From the line below that contains "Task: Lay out" to the line that contains "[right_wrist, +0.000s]", repeat every line exactly, both ends included, and nothing else.

━━━━━ Data section

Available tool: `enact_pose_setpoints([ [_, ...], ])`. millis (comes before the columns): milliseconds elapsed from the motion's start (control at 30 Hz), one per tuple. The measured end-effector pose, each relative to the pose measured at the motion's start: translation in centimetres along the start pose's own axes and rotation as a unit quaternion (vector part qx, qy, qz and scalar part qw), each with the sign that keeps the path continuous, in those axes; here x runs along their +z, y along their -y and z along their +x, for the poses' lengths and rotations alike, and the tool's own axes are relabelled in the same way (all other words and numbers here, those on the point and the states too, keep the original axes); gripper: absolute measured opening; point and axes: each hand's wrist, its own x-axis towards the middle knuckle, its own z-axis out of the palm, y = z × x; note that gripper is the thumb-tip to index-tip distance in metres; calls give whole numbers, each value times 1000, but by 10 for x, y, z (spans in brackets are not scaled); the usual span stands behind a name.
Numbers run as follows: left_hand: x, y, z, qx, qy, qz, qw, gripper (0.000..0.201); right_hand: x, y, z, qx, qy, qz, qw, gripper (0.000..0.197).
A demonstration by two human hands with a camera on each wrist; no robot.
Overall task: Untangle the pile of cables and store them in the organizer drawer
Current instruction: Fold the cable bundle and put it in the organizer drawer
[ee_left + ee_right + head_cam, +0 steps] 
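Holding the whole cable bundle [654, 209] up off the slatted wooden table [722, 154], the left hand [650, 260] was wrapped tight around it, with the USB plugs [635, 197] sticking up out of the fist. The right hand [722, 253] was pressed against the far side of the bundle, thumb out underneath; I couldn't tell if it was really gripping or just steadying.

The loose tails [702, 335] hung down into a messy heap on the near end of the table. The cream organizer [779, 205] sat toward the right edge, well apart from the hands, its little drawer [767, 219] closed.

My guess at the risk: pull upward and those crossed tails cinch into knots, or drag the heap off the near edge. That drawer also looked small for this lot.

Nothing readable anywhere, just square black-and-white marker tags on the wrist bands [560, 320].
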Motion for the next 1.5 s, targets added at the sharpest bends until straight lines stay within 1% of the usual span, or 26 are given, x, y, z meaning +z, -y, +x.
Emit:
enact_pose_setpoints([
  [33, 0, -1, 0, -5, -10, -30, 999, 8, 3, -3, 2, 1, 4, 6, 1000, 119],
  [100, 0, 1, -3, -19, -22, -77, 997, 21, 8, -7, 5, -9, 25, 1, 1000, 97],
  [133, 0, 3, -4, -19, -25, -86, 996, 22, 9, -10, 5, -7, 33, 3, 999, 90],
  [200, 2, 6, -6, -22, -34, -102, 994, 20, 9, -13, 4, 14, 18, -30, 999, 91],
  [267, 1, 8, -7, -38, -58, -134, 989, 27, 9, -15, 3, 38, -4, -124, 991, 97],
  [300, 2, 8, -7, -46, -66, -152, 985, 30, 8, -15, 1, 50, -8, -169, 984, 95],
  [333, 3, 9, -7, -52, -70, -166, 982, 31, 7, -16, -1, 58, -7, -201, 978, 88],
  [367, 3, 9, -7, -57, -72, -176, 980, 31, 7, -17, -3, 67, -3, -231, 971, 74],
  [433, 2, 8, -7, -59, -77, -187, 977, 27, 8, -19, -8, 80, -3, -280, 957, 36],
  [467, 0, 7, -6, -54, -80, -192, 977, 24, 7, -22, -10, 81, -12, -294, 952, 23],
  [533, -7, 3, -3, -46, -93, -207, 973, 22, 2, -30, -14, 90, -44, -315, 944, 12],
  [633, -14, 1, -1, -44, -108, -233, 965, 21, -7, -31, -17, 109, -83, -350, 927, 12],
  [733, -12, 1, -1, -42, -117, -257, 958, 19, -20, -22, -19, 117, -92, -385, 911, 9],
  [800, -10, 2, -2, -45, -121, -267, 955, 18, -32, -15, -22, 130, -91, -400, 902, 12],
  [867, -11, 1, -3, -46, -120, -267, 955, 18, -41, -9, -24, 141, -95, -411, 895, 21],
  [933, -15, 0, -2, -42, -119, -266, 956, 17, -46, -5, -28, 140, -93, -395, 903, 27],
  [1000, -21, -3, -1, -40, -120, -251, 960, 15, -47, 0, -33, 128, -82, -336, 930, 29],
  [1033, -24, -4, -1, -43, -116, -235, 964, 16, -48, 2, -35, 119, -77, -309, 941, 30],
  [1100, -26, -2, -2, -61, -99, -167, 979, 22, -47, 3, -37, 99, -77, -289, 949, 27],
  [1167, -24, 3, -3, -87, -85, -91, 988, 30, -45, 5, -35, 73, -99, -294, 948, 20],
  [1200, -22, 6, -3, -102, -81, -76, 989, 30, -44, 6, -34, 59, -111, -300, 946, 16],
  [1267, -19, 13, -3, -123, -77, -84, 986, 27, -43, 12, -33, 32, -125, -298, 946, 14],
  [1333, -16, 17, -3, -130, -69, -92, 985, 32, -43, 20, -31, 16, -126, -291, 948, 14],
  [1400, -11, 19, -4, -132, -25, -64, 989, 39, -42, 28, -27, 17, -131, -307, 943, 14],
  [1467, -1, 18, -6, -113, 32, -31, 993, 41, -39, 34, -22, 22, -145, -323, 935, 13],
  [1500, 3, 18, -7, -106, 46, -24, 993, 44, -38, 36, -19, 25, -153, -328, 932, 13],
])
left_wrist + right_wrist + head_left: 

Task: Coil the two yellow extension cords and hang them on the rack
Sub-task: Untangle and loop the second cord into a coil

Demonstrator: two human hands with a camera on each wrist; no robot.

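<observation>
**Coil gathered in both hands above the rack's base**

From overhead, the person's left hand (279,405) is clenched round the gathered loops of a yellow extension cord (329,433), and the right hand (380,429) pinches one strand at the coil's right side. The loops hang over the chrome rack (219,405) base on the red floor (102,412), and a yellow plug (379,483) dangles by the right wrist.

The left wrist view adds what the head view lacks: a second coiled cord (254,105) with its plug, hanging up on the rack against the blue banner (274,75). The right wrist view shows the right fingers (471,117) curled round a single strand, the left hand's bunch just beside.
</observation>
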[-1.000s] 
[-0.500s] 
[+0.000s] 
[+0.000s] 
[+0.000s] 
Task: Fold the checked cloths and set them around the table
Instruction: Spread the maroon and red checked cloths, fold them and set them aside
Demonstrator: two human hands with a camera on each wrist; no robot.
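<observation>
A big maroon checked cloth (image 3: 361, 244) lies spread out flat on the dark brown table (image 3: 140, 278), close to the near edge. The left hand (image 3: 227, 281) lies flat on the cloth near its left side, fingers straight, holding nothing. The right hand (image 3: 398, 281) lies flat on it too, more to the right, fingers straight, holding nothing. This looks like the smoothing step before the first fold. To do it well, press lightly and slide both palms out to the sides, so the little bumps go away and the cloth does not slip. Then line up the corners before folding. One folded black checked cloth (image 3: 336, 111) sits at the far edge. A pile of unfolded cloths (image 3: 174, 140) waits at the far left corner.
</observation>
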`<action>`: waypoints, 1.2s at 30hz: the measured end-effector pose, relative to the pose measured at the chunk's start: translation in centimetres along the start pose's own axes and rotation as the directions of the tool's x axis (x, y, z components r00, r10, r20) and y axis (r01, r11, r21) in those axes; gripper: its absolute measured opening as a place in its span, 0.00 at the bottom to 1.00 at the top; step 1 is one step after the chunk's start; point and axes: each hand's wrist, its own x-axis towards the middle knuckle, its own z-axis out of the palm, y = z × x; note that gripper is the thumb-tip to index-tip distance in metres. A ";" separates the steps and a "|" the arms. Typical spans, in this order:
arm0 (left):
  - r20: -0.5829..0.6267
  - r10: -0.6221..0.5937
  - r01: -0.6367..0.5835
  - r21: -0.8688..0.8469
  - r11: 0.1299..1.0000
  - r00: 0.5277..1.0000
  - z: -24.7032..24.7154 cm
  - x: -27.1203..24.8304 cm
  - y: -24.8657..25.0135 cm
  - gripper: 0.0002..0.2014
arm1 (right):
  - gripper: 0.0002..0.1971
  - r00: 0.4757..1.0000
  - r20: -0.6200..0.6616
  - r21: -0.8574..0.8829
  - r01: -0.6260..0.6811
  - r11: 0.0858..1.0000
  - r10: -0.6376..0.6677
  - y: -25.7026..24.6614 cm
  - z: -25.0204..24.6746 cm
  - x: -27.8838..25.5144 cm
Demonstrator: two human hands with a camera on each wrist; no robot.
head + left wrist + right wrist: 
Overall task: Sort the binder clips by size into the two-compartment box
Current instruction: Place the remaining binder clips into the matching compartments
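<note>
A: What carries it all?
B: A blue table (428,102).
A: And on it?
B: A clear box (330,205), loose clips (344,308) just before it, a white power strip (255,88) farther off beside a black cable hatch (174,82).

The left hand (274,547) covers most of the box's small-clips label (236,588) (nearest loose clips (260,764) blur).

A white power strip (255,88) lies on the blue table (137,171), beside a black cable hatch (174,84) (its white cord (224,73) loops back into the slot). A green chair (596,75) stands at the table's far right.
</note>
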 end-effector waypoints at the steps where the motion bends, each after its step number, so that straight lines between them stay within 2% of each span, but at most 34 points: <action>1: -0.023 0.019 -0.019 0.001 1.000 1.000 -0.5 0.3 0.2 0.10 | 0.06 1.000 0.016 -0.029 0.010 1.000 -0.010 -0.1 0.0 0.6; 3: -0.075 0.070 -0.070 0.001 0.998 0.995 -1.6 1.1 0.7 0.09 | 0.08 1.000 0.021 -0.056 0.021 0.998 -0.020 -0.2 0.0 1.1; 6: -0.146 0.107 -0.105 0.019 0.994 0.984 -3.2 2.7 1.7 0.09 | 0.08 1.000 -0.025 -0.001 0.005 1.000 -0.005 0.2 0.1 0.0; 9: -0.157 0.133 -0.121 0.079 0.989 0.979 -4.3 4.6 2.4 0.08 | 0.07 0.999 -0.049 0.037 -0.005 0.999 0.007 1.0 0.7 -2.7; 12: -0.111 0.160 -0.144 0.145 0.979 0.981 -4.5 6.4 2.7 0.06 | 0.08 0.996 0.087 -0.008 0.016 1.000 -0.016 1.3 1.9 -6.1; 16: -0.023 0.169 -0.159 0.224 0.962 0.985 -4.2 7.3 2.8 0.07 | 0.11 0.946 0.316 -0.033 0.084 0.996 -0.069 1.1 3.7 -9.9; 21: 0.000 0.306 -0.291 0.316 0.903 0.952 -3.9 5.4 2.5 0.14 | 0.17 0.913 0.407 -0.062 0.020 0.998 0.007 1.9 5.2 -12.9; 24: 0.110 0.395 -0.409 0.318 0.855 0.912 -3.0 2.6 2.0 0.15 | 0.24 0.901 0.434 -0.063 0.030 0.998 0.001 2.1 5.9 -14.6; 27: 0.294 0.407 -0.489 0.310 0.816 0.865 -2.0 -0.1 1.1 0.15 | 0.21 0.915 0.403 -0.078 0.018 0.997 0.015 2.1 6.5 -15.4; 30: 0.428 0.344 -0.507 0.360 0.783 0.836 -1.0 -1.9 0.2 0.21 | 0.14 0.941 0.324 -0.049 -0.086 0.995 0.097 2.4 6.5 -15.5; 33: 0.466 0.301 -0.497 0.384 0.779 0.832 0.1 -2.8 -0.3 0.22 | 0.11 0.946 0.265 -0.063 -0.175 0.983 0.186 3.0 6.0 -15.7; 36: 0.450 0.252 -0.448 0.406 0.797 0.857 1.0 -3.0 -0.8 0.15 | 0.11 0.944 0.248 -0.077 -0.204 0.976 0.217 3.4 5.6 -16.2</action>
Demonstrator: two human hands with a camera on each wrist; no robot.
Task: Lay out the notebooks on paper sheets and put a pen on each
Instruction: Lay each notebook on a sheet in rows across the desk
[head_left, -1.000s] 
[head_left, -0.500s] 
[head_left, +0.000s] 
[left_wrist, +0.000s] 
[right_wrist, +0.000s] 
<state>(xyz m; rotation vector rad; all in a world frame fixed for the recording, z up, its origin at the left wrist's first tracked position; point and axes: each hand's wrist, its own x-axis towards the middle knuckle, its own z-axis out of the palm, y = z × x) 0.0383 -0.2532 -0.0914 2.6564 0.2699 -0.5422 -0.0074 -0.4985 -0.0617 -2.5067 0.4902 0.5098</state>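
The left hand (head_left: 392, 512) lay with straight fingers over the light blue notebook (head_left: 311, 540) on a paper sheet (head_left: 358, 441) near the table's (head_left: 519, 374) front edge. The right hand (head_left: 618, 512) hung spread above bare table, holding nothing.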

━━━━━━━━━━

Your response -
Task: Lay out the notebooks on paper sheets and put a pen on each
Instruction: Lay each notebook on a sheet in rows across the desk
[head_left, -1.000s] 
[head_left, -0.500s] 
[head_left, +0.000s] 
[left_wrist, +0.000s] 
[right_wrist, +0.000s] 

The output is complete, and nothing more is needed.